Children’s Hospital is excited about its anticipated LEED
certification because of the environmental benefits that will accrue. “We
are not doing this for financial reasons,” says Hess, though
he does expect the campus to benefit from resulting increased efficiencies.
That determined the next step was to assess the priorities of patients,
families and staff members. Based on the premise that people only
articulate five percent of their feelings, Astorino conducted 30
one-on-one in-depth interviews and gathered additional information
through shadowing and observation, visual documentation, storytelling
and journaling, collages, metaphors, sensory analysis, color theory,
architectural principles, and spatial and form analysis. Astorino
employed this information to establish design priorities and build
consensus prior to starting on architectural drawings. On a fundamental
and metaphoric level, participants spoke about the ideal hospital
as a transformative experience, providing a “sense of renewal” as
one employee noted.
From renovated and expanded to new buildings
UPMC Children’s Hospital of Pittsburgh campus will contain
two new buildings, a nine-story Clinical Services Building and
a 10-story John G. Rangos Sr. Research Center, as well as several
renovated and expanded facilities from the abandoned healthcare
campus. These two buildings will represent 80% of the new campus’s
square footage, adds Hess.
The renovated facilities include a 75,000-sq.ft.-administration
building, a 130,000-sq.ft.-faculty pavilion, a 6,500-sq.ft. data
center, a central plant, a former assisted living facility turned
patient/family housing, and several above- and below-ground parking
structures offering approximately 1,400 parking spaces.
The Clinical Services Building will consist of nine floors of outpatient
facilities and inpatient private rooms, with overnight accommodations
for parents. The 302 licensed beds will include a 41-bed emergency
and trauma center and a 79-bed critical care unit.
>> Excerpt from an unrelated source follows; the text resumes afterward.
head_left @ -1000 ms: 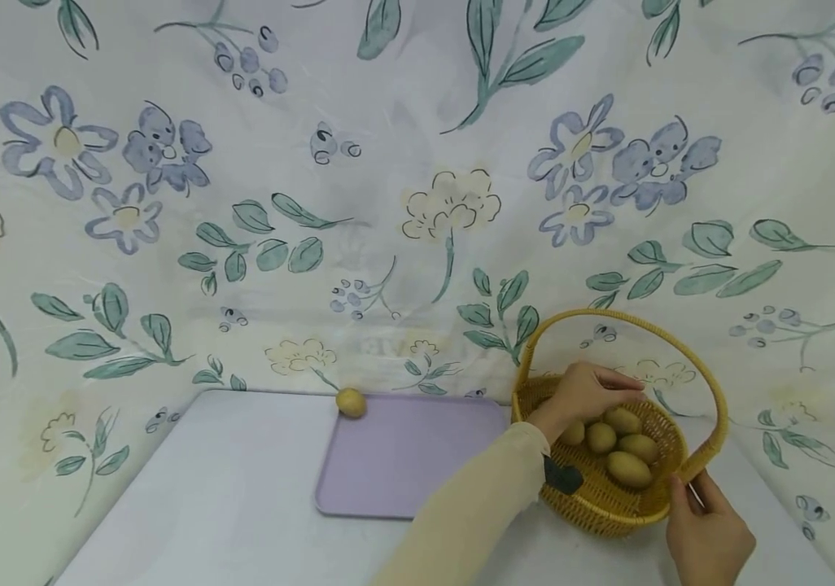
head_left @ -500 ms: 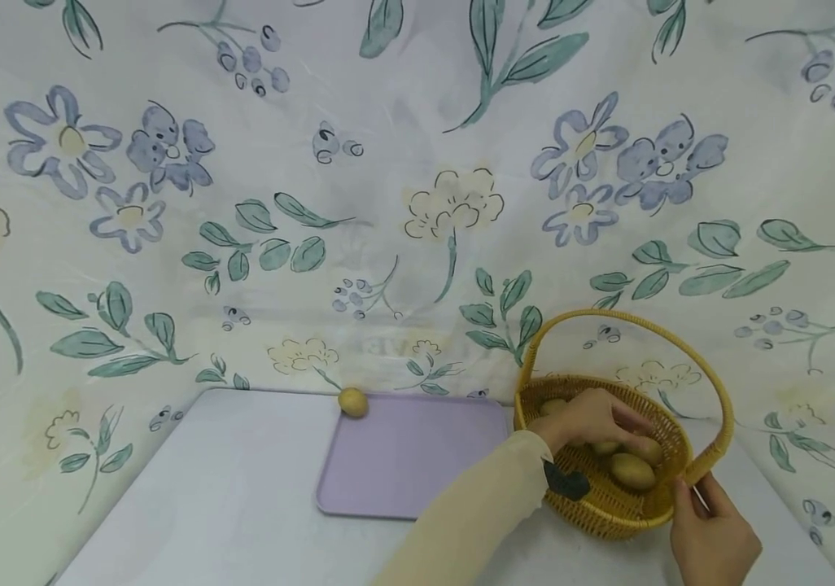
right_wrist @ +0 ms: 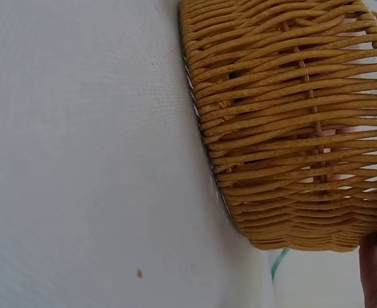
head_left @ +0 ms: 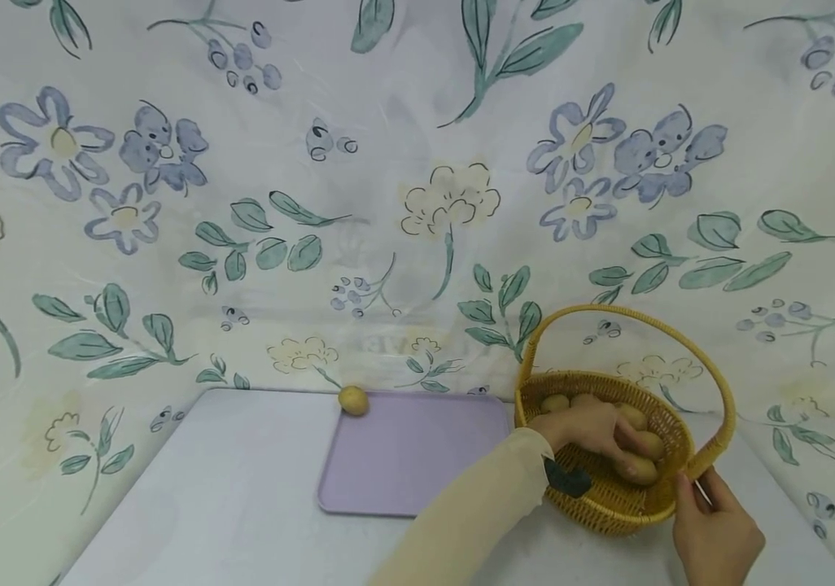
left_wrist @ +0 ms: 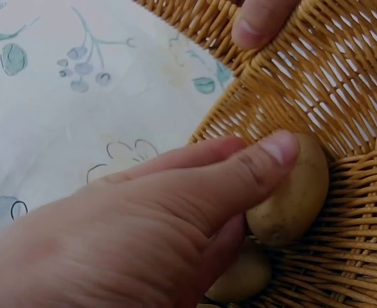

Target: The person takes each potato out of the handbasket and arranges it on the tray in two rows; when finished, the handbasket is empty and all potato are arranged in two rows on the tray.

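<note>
My left hand (head_left: 589, 427) reaches down inside a yellow-brown wicker basket (head_left: 593, 516) at the right of the head view. Its thumb and fingers pinch a potato (left_wrist: 297, 192), seen close up in the left wrist view, against the woven wall. Below that one lies another potato (left_wrist: 243, 276), partly covered by the fingers. Several more potatoes sit in the basket, some hidden by the hand. With thumb and fingers, my right hand (head_left: 718, 529) grips the basket's right rim at the foot of its arched handle (head_left: 640, 316).
A flat lilac tray (head_left: 417, 456) lies on the white table (head_left: 242, 480) left of the basket. At the tray's far left corner rests a single potato (head_left: 353, 400). Floral cloth (head_left: 417, 268) hangs behind the table.
My left hand has lowered deeper into the basket and moved onto a potato near the front right of the pile. My right hand keeps its grip on the rim.
</note>
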Tool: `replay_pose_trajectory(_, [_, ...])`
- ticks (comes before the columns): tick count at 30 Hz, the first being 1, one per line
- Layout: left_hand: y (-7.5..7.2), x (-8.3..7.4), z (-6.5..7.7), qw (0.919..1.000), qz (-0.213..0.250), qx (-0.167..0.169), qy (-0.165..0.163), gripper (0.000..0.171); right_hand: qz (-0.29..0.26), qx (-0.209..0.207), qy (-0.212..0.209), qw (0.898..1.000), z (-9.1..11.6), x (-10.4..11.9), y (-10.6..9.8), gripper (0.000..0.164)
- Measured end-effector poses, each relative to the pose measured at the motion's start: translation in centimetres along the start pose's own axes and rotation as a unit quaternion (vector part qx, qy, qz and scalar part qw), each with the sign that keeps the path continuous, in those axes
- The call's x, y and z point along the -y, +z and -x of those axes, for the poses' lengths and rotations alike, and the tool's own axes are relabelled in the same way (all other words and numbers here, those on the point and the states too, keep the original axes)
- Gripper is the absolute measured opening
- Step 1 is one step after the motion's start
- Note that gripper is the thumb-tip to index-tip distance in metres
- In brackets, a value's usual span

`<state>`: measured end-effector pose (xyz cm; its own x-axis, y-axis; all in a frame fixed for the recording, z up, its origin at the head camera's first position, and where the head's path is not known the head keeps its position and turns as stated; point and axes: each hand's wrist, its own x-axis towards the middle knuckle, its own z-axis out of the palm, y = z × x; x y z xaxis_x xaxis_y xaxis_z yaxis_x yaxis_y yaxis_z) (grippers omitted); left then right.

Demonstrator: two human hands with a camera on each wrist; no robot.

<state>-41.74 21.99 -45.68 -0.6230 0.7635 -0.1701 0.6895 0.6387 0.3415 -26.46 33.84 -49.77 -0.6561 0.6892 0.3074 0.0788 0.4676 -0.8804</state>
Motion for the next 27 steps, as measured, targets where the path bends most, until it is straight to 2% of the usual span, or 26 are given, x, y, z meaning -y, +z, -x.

The nursing
stations for every two patient rooms will use a paperless system
that will eliminate difficulties with illegible writing, transcription
errors, unsigned orders and delays in communicating orders.
To enhance patient safety and care, nearly half of the operating
suites (six of 13) will be able to accommodate minimally invasive
procedures. All operating services will be located on one floor,
including the operating suites, a catheterization laboratory, interventional
radiology, a procedures center and an infusion center. In addition,
an integrated life support system will connect physiological monitoring
and the nurse call system to wireless phones, keeping caregivers
in constant contact with patients and their current conditions.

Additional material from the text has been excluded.